- Born: Hugh Anthony Clegg 19 June 1900 St Ives, Huntingdonshire, England
- Died: 6 July 1983 (aged 83) Greater London, England
- Education: Westminster School
- Alma mater: Trinity College, Cambridge
- Occupations: Medical doctor, journalist
- Known for: Editor of the British Medical Journal, 1947–1965
- Spouse: Kira von Engelhardt ​(m. 1932)​
- Children: Nicholas P. Clegg
- Parent(s): John Clegg Gertrude Wilson Short
- Relatives: Nick Clegg (grandson)
- Awards: Gold Medal of the British Medical Association (1966)

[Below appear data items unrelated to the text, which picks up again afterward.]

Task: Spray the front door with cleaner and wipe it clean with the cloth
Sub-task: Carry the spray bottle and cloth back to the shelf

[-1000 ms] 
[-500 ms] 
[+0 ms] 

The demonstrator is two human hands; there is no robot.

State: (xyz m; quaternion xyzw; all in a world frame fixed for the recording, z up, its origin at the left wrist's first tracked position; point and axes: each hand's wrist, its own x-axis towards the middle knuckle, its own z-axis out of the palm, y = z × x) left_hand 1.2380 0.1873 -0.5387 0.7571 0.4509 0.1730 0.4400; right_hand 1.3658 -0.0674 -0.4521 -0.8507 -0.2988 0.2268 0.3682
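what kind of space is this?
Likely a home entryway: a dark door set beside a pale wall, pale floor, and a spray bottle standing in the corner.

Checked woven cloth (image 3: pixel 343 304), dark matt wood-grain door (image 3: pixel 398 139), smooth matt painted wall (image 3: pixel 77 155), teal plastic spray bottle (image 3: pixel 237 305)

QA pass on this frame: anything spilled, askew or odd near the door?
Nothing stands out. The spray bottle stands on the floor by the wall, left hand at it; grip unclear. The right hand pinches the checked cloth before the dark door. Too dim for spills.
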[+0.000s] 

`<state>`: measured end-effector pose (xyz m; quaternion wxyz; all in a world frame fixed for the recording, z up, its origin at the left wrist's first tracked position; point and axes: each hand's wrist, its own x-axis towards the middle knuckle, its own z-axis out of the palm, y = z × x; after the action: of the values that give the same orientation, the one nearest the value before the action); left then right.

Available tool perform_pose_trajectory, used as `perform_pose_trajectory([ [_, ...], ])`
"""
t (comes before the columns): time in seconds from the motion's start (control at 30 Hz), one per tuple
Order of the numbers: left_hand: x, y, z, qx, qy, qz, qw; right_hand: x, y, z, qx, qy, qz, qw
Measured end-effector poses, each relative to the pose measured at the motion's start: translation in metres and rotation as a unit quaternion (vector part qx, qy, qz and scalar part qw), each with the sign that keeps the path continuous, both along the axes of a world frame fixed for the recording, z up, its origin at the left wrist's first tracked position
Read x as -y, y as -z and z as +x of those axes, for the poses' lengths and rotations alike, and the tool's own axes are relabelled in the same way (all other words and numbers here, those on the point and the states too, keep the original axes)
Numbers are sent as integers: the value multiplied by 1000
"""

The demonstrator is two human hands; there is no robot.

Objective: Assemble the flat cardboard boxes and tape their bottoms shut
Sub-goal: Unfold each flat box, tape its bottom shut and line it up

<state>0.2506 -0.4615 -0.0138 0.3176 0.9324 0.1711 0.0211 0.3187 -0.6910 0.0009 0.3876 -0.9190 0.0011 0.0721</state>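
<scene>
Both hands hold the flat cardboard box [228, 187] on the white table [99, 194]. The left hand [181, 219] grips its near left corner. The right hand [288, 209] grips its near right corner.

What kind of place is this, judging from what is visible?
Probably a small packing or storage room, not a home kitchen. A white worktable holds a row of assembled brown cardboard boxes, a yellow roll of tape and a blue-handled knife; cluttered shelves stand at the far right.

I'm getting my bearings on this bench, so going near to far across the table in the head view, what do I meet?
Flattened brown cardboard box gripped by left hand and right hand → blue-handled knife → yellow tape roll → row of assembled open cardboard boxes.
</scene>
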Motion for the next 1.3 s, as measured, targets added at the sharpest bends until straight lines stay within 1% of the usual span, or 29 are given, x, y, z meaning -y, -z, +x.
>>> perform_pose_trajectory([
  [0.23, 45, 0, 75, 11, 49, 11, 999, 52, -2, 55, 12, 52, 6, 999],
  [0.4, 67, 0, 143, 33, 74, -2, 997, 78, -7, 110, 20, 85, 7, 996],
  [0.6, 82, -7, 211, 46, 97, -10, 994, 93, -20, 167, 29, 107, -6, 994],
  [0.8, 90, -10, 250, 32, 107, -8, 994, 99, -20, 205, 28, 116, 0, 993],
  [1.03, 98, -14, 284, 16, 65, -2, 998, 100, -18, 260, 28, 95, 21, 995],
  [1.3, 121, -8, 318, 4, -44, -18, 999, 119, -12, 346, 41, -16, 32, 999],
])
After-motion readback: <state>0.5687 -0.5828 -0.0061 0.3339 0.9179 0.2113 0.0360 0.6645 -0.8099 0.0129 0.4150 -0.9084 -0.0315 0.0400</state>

= Hugh Clegg (physician) =

British medical doctor (1900–1983)

Hugh Anthony Clegg CBE FRCP (19 June 1900 - 6 July 1983) was a British medical doctor. He was editor of the British Medical Journal from 1947 to 1965. He was awarded the Gold Medal of the British Medical Association in 1966 and was appointed a CBE in the same year.

== Early life ==
Born in St Ives, then in Huntingdonshire, Clegg was the son of the Rev. John Clegg and Gertrude Wilson. His father, a clergyman and schoolmaster who became the head of Lowestoft College in East Anglia, taught him classical languages, and Clegg gained scholarships at Westminster School and Trinity College, Cambridge. He had two older brothers, Arnold (born 1896) and John (born 1898). In 1901, the family moved to Lowestoft, where his younger sisters, Mary, Margaret, and Veronica, and his brother Bernard were all born.

== Career ==
In 1931 Clegg joined the staff of the British Medical Journal. He was handed assistant editorship of the journal 3 years later. Clegg became editor of the journal in 1947, and continued in his post until 1965. A 1947 Nature article on his work at the BMJ said, "Dr. Clegg brings to his task a vigour of character, a broad outlook and an experience of medical journalism which make it certain that the great traditions of the British Medical Journal will be maintained." In 1990, epidemiologist Austin Bradord Hill wrote an autobiographical piece in the BMJ about his friendship with Clegg, calling him a 'joy to work with'.

In 1943 Clegg wrote a pamphlet for the general public, How to keep well in Wartime, published by the Ministry of Information.

One of the few surviving photographs of Clegg was taken by Alexander Bassano for the National Portrait Gallery, London.

== Personal life ==
In 1932 he married Kira von Engelhardt, Baroness von Smolensk, daughter of a Russian émigré, Arthur Engelhardt, Baron von Smolensk. Their son was businessman Nicholas P. Clegg, the father of politician Nick Clegg, who from 2010 to 2015 was Deputy Prime Minister of the United Kingdom.